* [Description of the task]:
I need every line from the start of the material below up to and including the line containing "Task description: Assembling", restated exactly, with the pictures omitted.

* [Extracted records]:
◇ ◇ ◇ ◇ ◇ ◇ ◇

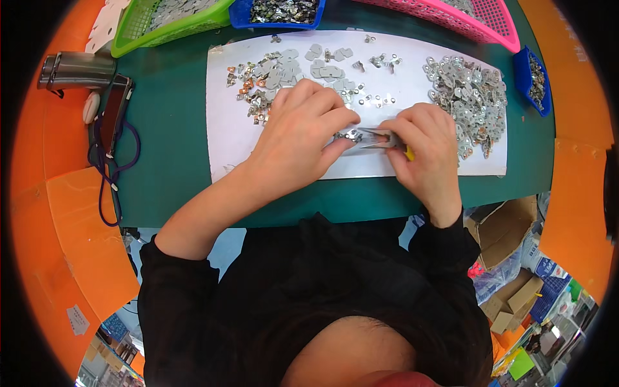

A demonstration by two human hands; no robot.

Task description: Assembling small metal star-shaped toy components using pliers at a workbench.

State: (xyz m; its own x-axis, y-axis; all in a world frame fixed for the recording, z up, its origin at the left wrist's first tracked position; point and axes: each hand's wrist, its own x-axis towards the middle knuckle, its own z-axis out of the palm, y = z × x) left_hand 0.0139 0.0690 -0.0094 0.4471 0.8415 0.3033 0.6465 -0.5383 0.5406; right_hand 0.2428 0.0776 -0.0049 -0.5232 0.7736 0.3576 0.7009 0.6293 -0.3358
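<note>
Over the middle of a white sheet (400,169), my left hand (300,129) pinches a small silvery metal part (350,135) between thumb and fingers. From the right, my right hand (422,142) grips pliers (379,138) with a bit of yellow handle showing; their jaws point left and meet the part. Left of and behind my left hand lie small metal clips (259,103) and flat grey plates (284,69). Right of my right hand spreads a big heap of silvery metal pieces (471,97). A few small clips (377,101) are scattered just beyond the pliers.
Along the back of the green table (167,155) stand a green basket (174,29), a blue bin (277,24) and a pink basket (451,22). Another blue bin (534,80) is at right. At left are a steel flask (80,69) and a phone (117,113) with a dark cord.
</note>
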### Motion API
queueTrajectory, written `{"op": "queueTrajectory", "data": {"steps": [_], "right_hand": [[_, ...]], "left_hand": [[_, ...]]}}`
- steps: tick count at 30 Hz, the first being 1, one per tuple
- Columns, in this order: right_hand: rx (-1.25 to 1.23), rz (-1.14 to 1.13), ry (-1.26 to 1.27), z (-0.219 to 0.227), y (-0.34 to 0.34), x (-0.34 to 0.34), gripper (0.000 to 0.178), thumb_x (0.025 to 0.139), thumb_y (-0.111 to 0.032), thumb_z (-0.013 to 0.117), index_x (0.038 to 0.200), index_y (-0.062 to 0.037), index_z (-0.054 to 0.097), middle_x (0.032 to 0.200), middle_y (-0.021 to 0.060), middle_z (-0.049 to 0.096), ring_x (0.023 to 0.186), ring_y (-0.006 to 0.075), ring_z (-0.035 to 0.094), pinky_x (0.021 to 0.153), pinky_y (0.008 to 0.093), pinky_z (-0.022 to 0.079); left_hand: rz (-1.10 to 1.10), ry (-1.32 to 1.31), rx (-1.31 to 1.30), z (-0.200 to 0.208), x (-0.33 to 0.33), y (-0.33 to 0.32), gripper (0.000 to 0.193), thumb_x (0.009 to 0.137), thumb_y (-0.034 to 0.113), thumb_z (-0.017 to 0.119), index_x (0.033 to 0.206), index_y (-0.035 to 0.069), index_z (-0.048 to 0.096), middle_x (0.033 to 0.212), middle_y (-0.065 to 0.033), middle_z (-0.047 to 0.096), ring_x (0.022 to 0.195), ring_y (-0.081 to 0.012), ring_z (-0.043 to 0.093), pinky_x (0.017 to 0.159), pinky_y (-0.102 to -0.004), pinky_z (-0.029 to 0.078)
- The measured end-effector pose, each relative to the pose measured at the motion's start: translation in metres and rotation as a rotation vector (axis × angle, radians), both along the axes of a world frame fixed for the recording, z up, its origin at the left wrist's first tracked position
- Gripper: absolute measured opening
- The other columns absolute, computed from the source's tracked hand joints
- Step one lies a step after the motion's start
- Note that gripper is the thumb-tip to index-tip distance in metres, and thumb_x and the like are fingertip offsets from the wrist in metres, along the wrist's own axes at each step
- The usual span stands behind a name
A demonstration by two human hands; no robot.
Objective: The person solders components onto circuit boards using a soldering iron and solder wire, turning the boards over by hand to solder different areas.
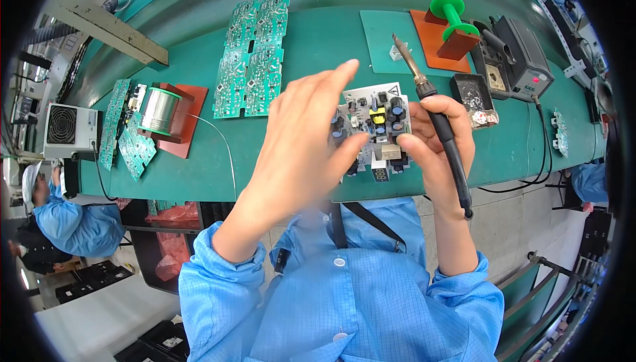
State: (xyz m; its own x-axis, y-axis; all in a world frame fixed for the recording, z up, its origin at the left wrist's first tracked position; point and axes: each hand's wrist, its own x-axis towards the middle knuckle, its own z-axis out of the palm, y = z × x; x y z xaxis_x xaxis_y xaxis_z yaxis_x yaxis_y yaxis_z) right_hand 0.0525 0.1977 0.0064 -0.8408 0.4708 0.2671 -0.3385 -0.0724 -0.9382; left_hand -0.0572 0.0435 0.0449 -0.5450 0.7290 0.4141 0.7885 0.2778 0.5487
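Observation:
A populated circuit board (377, 120) with capacitors, a yellow-wrapped transformer and a small digit display is in front of me, component side up. My left hand (308, 120) is over its left edge, fingers stretched out and thumb apart, hiding that side; whether it touches the board is hard to tell. My right hand (440, 133) is closed on a soldering iron (445, 133), its tip pointing up and away. The right thumb and fingers also lie at the board's right edge and seem to support it.
Green panels of circuit boards (252, 57) lie at the back. A solder wire spool (159, 111) stands on the left, near loose boards (137, 147). On the right are a green reel (453, 14), a black tray (474, 97) and a soldering station (523, 57) with its cable.

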Motion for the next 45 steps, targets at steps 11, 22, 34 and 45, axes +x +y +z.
{"op": "queueTrajectory", "data": {"steps": [11, 22, 34, 45], "right_hand": [[-0.046, -0.018, 0.013, 0.002, 0.001, 0.0, 0.045, 0.072, 0.006, 0.067, 0.112, 0.0003, 0.046, 0.104, 0.015, 0.058, 0.093, 0.0182, 0.061, 0.078, 0.0272, 0.052], [0.146, -0.037, 0.052, 0.001, -0.003, -0.003, 0.044, 0.071, 0.003, 0.07, 0.11, 0.0005, 0.049, 0.1, 0.0105, 0.06, 0.09, 0.0166, 0.062, 0.075, 0.0262, 0.053], [0.501, 0.313, 0.24, -0.004, 0.002, 0.025, 0.034, 0.077, -0.011, 0.069, 0.104, -0.0097, 0.049, 0.096, 0.0219, 0.062, 0.098, 0.0389, 0.059, 0.087, 0.0547, 0.043], [0.097, 0.073, -0.06, -0.017, 0.0, 0.06, 0.034, 0.079, -0.029, 0.063, 0.086, 0.004, 0.063, 0.07, 0.0084, 0.06, 0.059, 0.0126, 0.052, 0.05, 0.0242, 0.037]], "left_hand": [[-0.056, -0.096, -0.017, 0.005, -0.005, 0.002, 0.053, 0.067, 0.006, 0.069, 0.118, 0.004, 0.051, 0.096, -0.0119, 0.057, 0.09, -0.0261, 0.055, 0.079, -0.0326, 0.044], [0.005, -0.326, -0.042, 0.005, -0.015, 0.001, 0.035, 0.067, 0.01, 0.073, 0.096, 0.0, 0.057, 0.08, -0.0071, 0.06, 0.071, -0.0155, 0.057, 0.064, -0.0265, 0.046], [-0.098, 0.251, 0.211, -0.02, 0.013, -0.04, 0.033, 0.053, 0.001, 0.069, 0.084, 0.008, 0.058, 0.083, -0.0047, 0.059, 0.079, -0.021, 0.058, 0.085, -0.042, 0.039], [-0.2, 0.589, 0.129, -0.075, 0.016, -0.075, 0.02, 0.074, 0.008, 0.064, 0.09, 0.012, 0.053, 0.094, -0.0018, 0.064, 0.083, -0.0161, 0.058, 0.073, -0.0333, 0.038]]}}
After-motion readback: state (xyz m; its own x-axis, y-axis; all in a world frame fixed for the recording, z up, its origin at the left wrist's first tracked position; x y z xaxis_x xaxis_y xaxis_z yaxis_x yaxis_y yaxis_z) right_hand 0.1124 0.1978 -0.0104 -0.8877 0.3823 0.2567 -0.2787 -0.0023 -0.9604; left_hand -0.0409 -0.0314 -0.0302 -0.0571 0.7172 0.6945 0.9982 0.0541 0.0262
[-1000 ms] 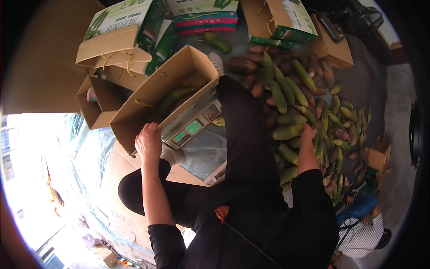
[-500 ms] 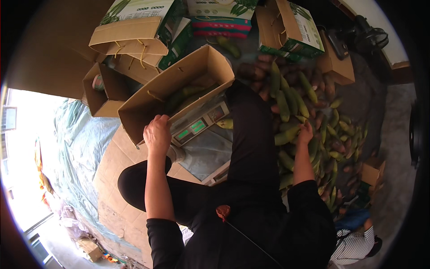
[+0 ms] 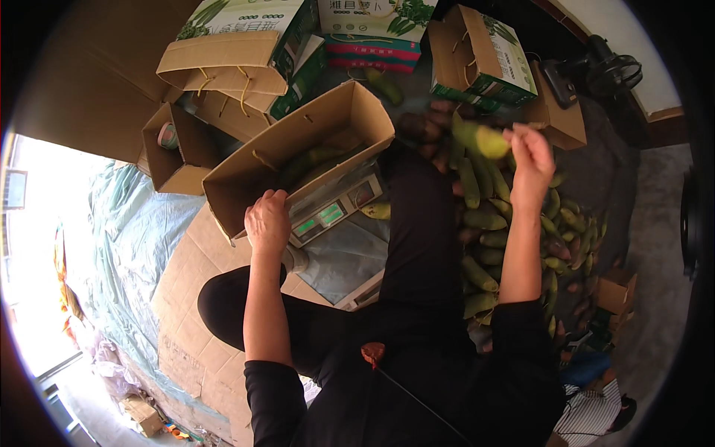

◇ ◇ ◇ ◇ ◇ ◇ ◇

* [Task result]:
A demonstration by two human hands; no robot.

Task description: Assembling small metal star-shaped toy components using pliers at a workbench.

No further output is expected.